■ **YOUR GOAL**
Return every line from the records below in which the word "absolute" is found.

Segment Start: SUPPLIED INFORMATION

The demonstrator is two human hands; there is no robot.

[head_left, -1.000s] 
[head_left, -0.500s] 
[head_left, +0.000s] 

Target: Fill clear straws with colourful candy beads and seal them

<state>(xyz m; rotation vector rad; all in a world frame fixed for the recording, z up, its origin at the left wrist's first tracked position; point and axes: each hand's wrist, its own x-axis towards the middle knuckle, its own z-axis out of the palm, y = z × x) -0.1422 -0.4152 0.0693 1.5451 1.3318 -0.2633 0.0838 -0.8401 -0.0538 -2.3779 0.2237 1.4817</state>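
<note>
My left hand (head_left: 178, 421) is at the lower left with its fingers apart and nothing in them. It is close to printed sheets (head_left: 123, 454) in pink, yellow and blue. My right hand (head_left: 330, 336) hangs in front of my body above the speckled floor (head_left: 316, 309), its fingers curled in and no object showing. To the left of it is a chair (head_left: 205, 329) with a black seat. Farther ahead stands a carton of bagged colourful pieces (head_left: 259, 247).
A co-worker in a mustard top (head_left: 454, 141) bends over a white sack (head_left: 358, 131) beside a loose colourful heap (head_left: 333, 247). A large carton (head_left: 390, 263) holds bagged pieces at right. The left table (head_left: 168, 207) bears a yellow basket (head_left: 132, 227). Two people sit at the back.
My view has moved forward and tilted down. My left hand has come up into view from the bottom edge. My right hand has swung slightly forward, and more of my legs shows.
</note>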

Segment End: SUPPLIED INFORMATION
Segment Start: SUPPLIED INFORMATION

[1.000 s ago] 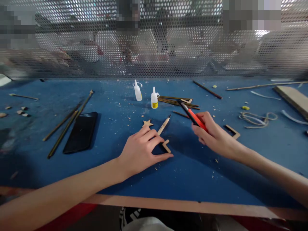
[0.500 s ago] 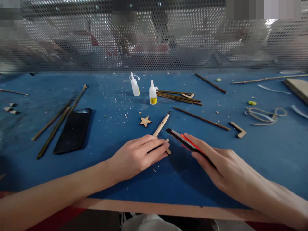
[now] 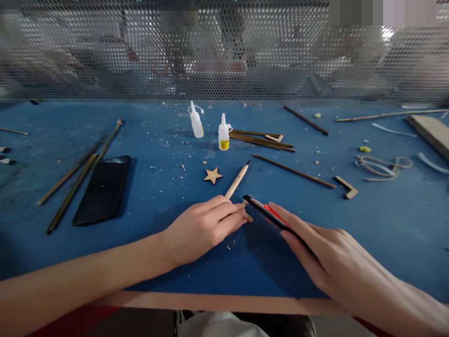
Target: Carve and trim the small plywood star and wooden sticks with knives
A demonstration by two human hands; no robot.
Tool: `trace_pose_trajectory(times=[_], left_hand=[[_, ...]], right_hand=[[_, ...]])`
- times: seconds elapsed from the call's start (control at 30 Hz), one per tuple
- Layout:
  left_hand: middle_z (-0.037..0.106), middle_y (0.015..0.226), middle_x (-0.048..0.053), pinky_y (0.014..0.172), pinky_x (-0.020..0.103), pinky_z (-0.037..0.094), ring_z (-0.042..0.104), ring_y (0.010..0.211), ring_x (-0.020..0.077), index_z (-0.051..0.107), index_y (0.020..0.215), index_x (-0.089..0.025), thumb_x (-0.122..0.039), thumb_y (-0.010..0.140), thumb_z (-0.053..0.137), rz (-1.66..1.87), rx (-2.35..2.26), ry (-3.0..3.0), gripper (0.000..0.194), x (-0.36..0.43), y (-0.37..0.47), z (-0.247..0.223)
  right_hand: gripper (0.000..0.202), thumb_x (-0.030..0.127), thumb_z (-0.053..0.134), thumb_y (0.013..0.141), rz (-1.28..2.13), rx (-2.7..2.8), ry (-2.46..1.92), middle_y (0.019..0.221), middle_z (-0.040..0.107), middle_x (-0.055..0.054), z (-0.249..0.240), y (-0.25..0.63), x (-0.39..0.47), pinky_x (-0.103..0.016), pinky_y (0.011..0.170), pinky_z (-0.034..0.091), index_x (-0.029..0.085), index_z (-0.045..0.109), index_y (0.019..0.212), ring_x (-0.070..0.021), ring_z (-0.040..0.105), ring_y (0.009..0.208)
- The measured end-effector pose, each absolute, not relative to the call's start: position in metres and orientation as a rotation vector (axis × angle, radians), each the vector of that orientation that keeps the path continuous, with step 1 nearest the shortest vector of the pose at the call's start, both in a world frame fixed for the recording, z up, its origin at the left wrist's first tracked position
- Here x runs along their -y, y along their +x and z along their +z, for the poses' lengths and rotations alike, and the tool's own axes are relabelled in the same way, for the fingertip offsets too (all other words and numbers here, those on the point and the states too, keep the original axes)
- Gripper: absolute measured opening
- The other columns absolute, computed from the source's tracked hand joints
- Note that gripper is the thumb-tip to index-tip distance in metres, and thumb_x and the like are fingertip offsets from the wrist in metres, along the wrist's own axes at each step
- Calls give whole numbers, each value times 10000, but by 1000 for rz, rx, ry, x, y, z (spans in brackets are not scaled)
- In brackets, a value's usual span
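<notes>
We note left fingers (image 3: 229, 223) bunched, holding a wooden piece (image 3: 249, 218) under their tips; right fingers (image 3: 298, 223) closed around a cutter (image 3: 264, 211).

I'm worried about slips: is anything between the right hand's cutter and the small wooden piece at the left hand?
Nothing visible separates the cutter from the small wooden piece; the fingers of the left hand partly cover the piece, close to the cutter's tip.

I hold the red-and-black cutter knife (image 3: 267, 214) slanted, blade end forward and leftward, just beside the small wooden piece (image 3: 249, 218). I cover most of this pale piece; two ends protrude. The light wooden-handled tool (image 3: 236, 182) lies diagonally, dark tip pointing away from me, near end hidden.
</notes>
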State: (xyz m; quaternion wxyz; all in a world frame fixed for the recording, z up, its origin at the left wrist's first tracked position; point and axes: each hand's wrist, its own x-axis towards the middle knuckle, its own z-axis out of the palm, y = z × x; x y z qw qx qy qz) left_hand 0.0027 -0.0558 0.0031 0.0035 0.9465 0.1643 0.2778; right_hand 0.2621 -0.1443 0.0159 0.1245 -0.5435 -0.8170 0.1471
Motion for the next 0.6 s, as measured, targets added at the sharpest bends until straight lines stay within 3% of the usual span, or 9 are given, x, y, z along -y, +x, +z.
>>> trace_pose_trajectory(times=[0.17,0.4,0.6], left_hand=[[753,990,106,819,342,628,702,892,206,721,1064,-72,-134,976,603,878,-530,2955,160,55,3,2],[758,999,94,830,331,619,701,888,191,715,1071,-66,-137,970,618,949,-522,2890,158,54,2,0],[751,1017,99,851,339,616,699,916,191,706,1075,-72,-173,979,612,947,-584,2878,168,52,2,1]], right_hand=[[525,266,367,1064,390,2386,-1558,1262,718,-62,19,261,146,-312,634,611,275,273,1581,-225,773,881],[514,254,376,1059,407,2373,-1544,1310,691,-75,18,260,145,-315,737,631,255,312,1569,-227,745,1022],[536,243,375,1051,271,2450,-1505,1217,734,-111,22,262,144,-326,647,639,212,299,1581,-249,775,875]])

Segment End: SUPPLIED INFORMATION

■ **YOUR RESPONSE**
- The measured end-effector pose, each absolute, not relative to the call's start: position in metres and orientation as a rotation vector (axis × angle, radians), each the vector of that orientation that keeps the path continuous, with step 1 nearest the shortest vector of the pose at the call's start, both in a world frame fixed for the recording, z up, its origin at the left wrist's first tracked position
- Gripper: absolute measured opening
- The other columns absolute, computed from the source's tracked hand joints

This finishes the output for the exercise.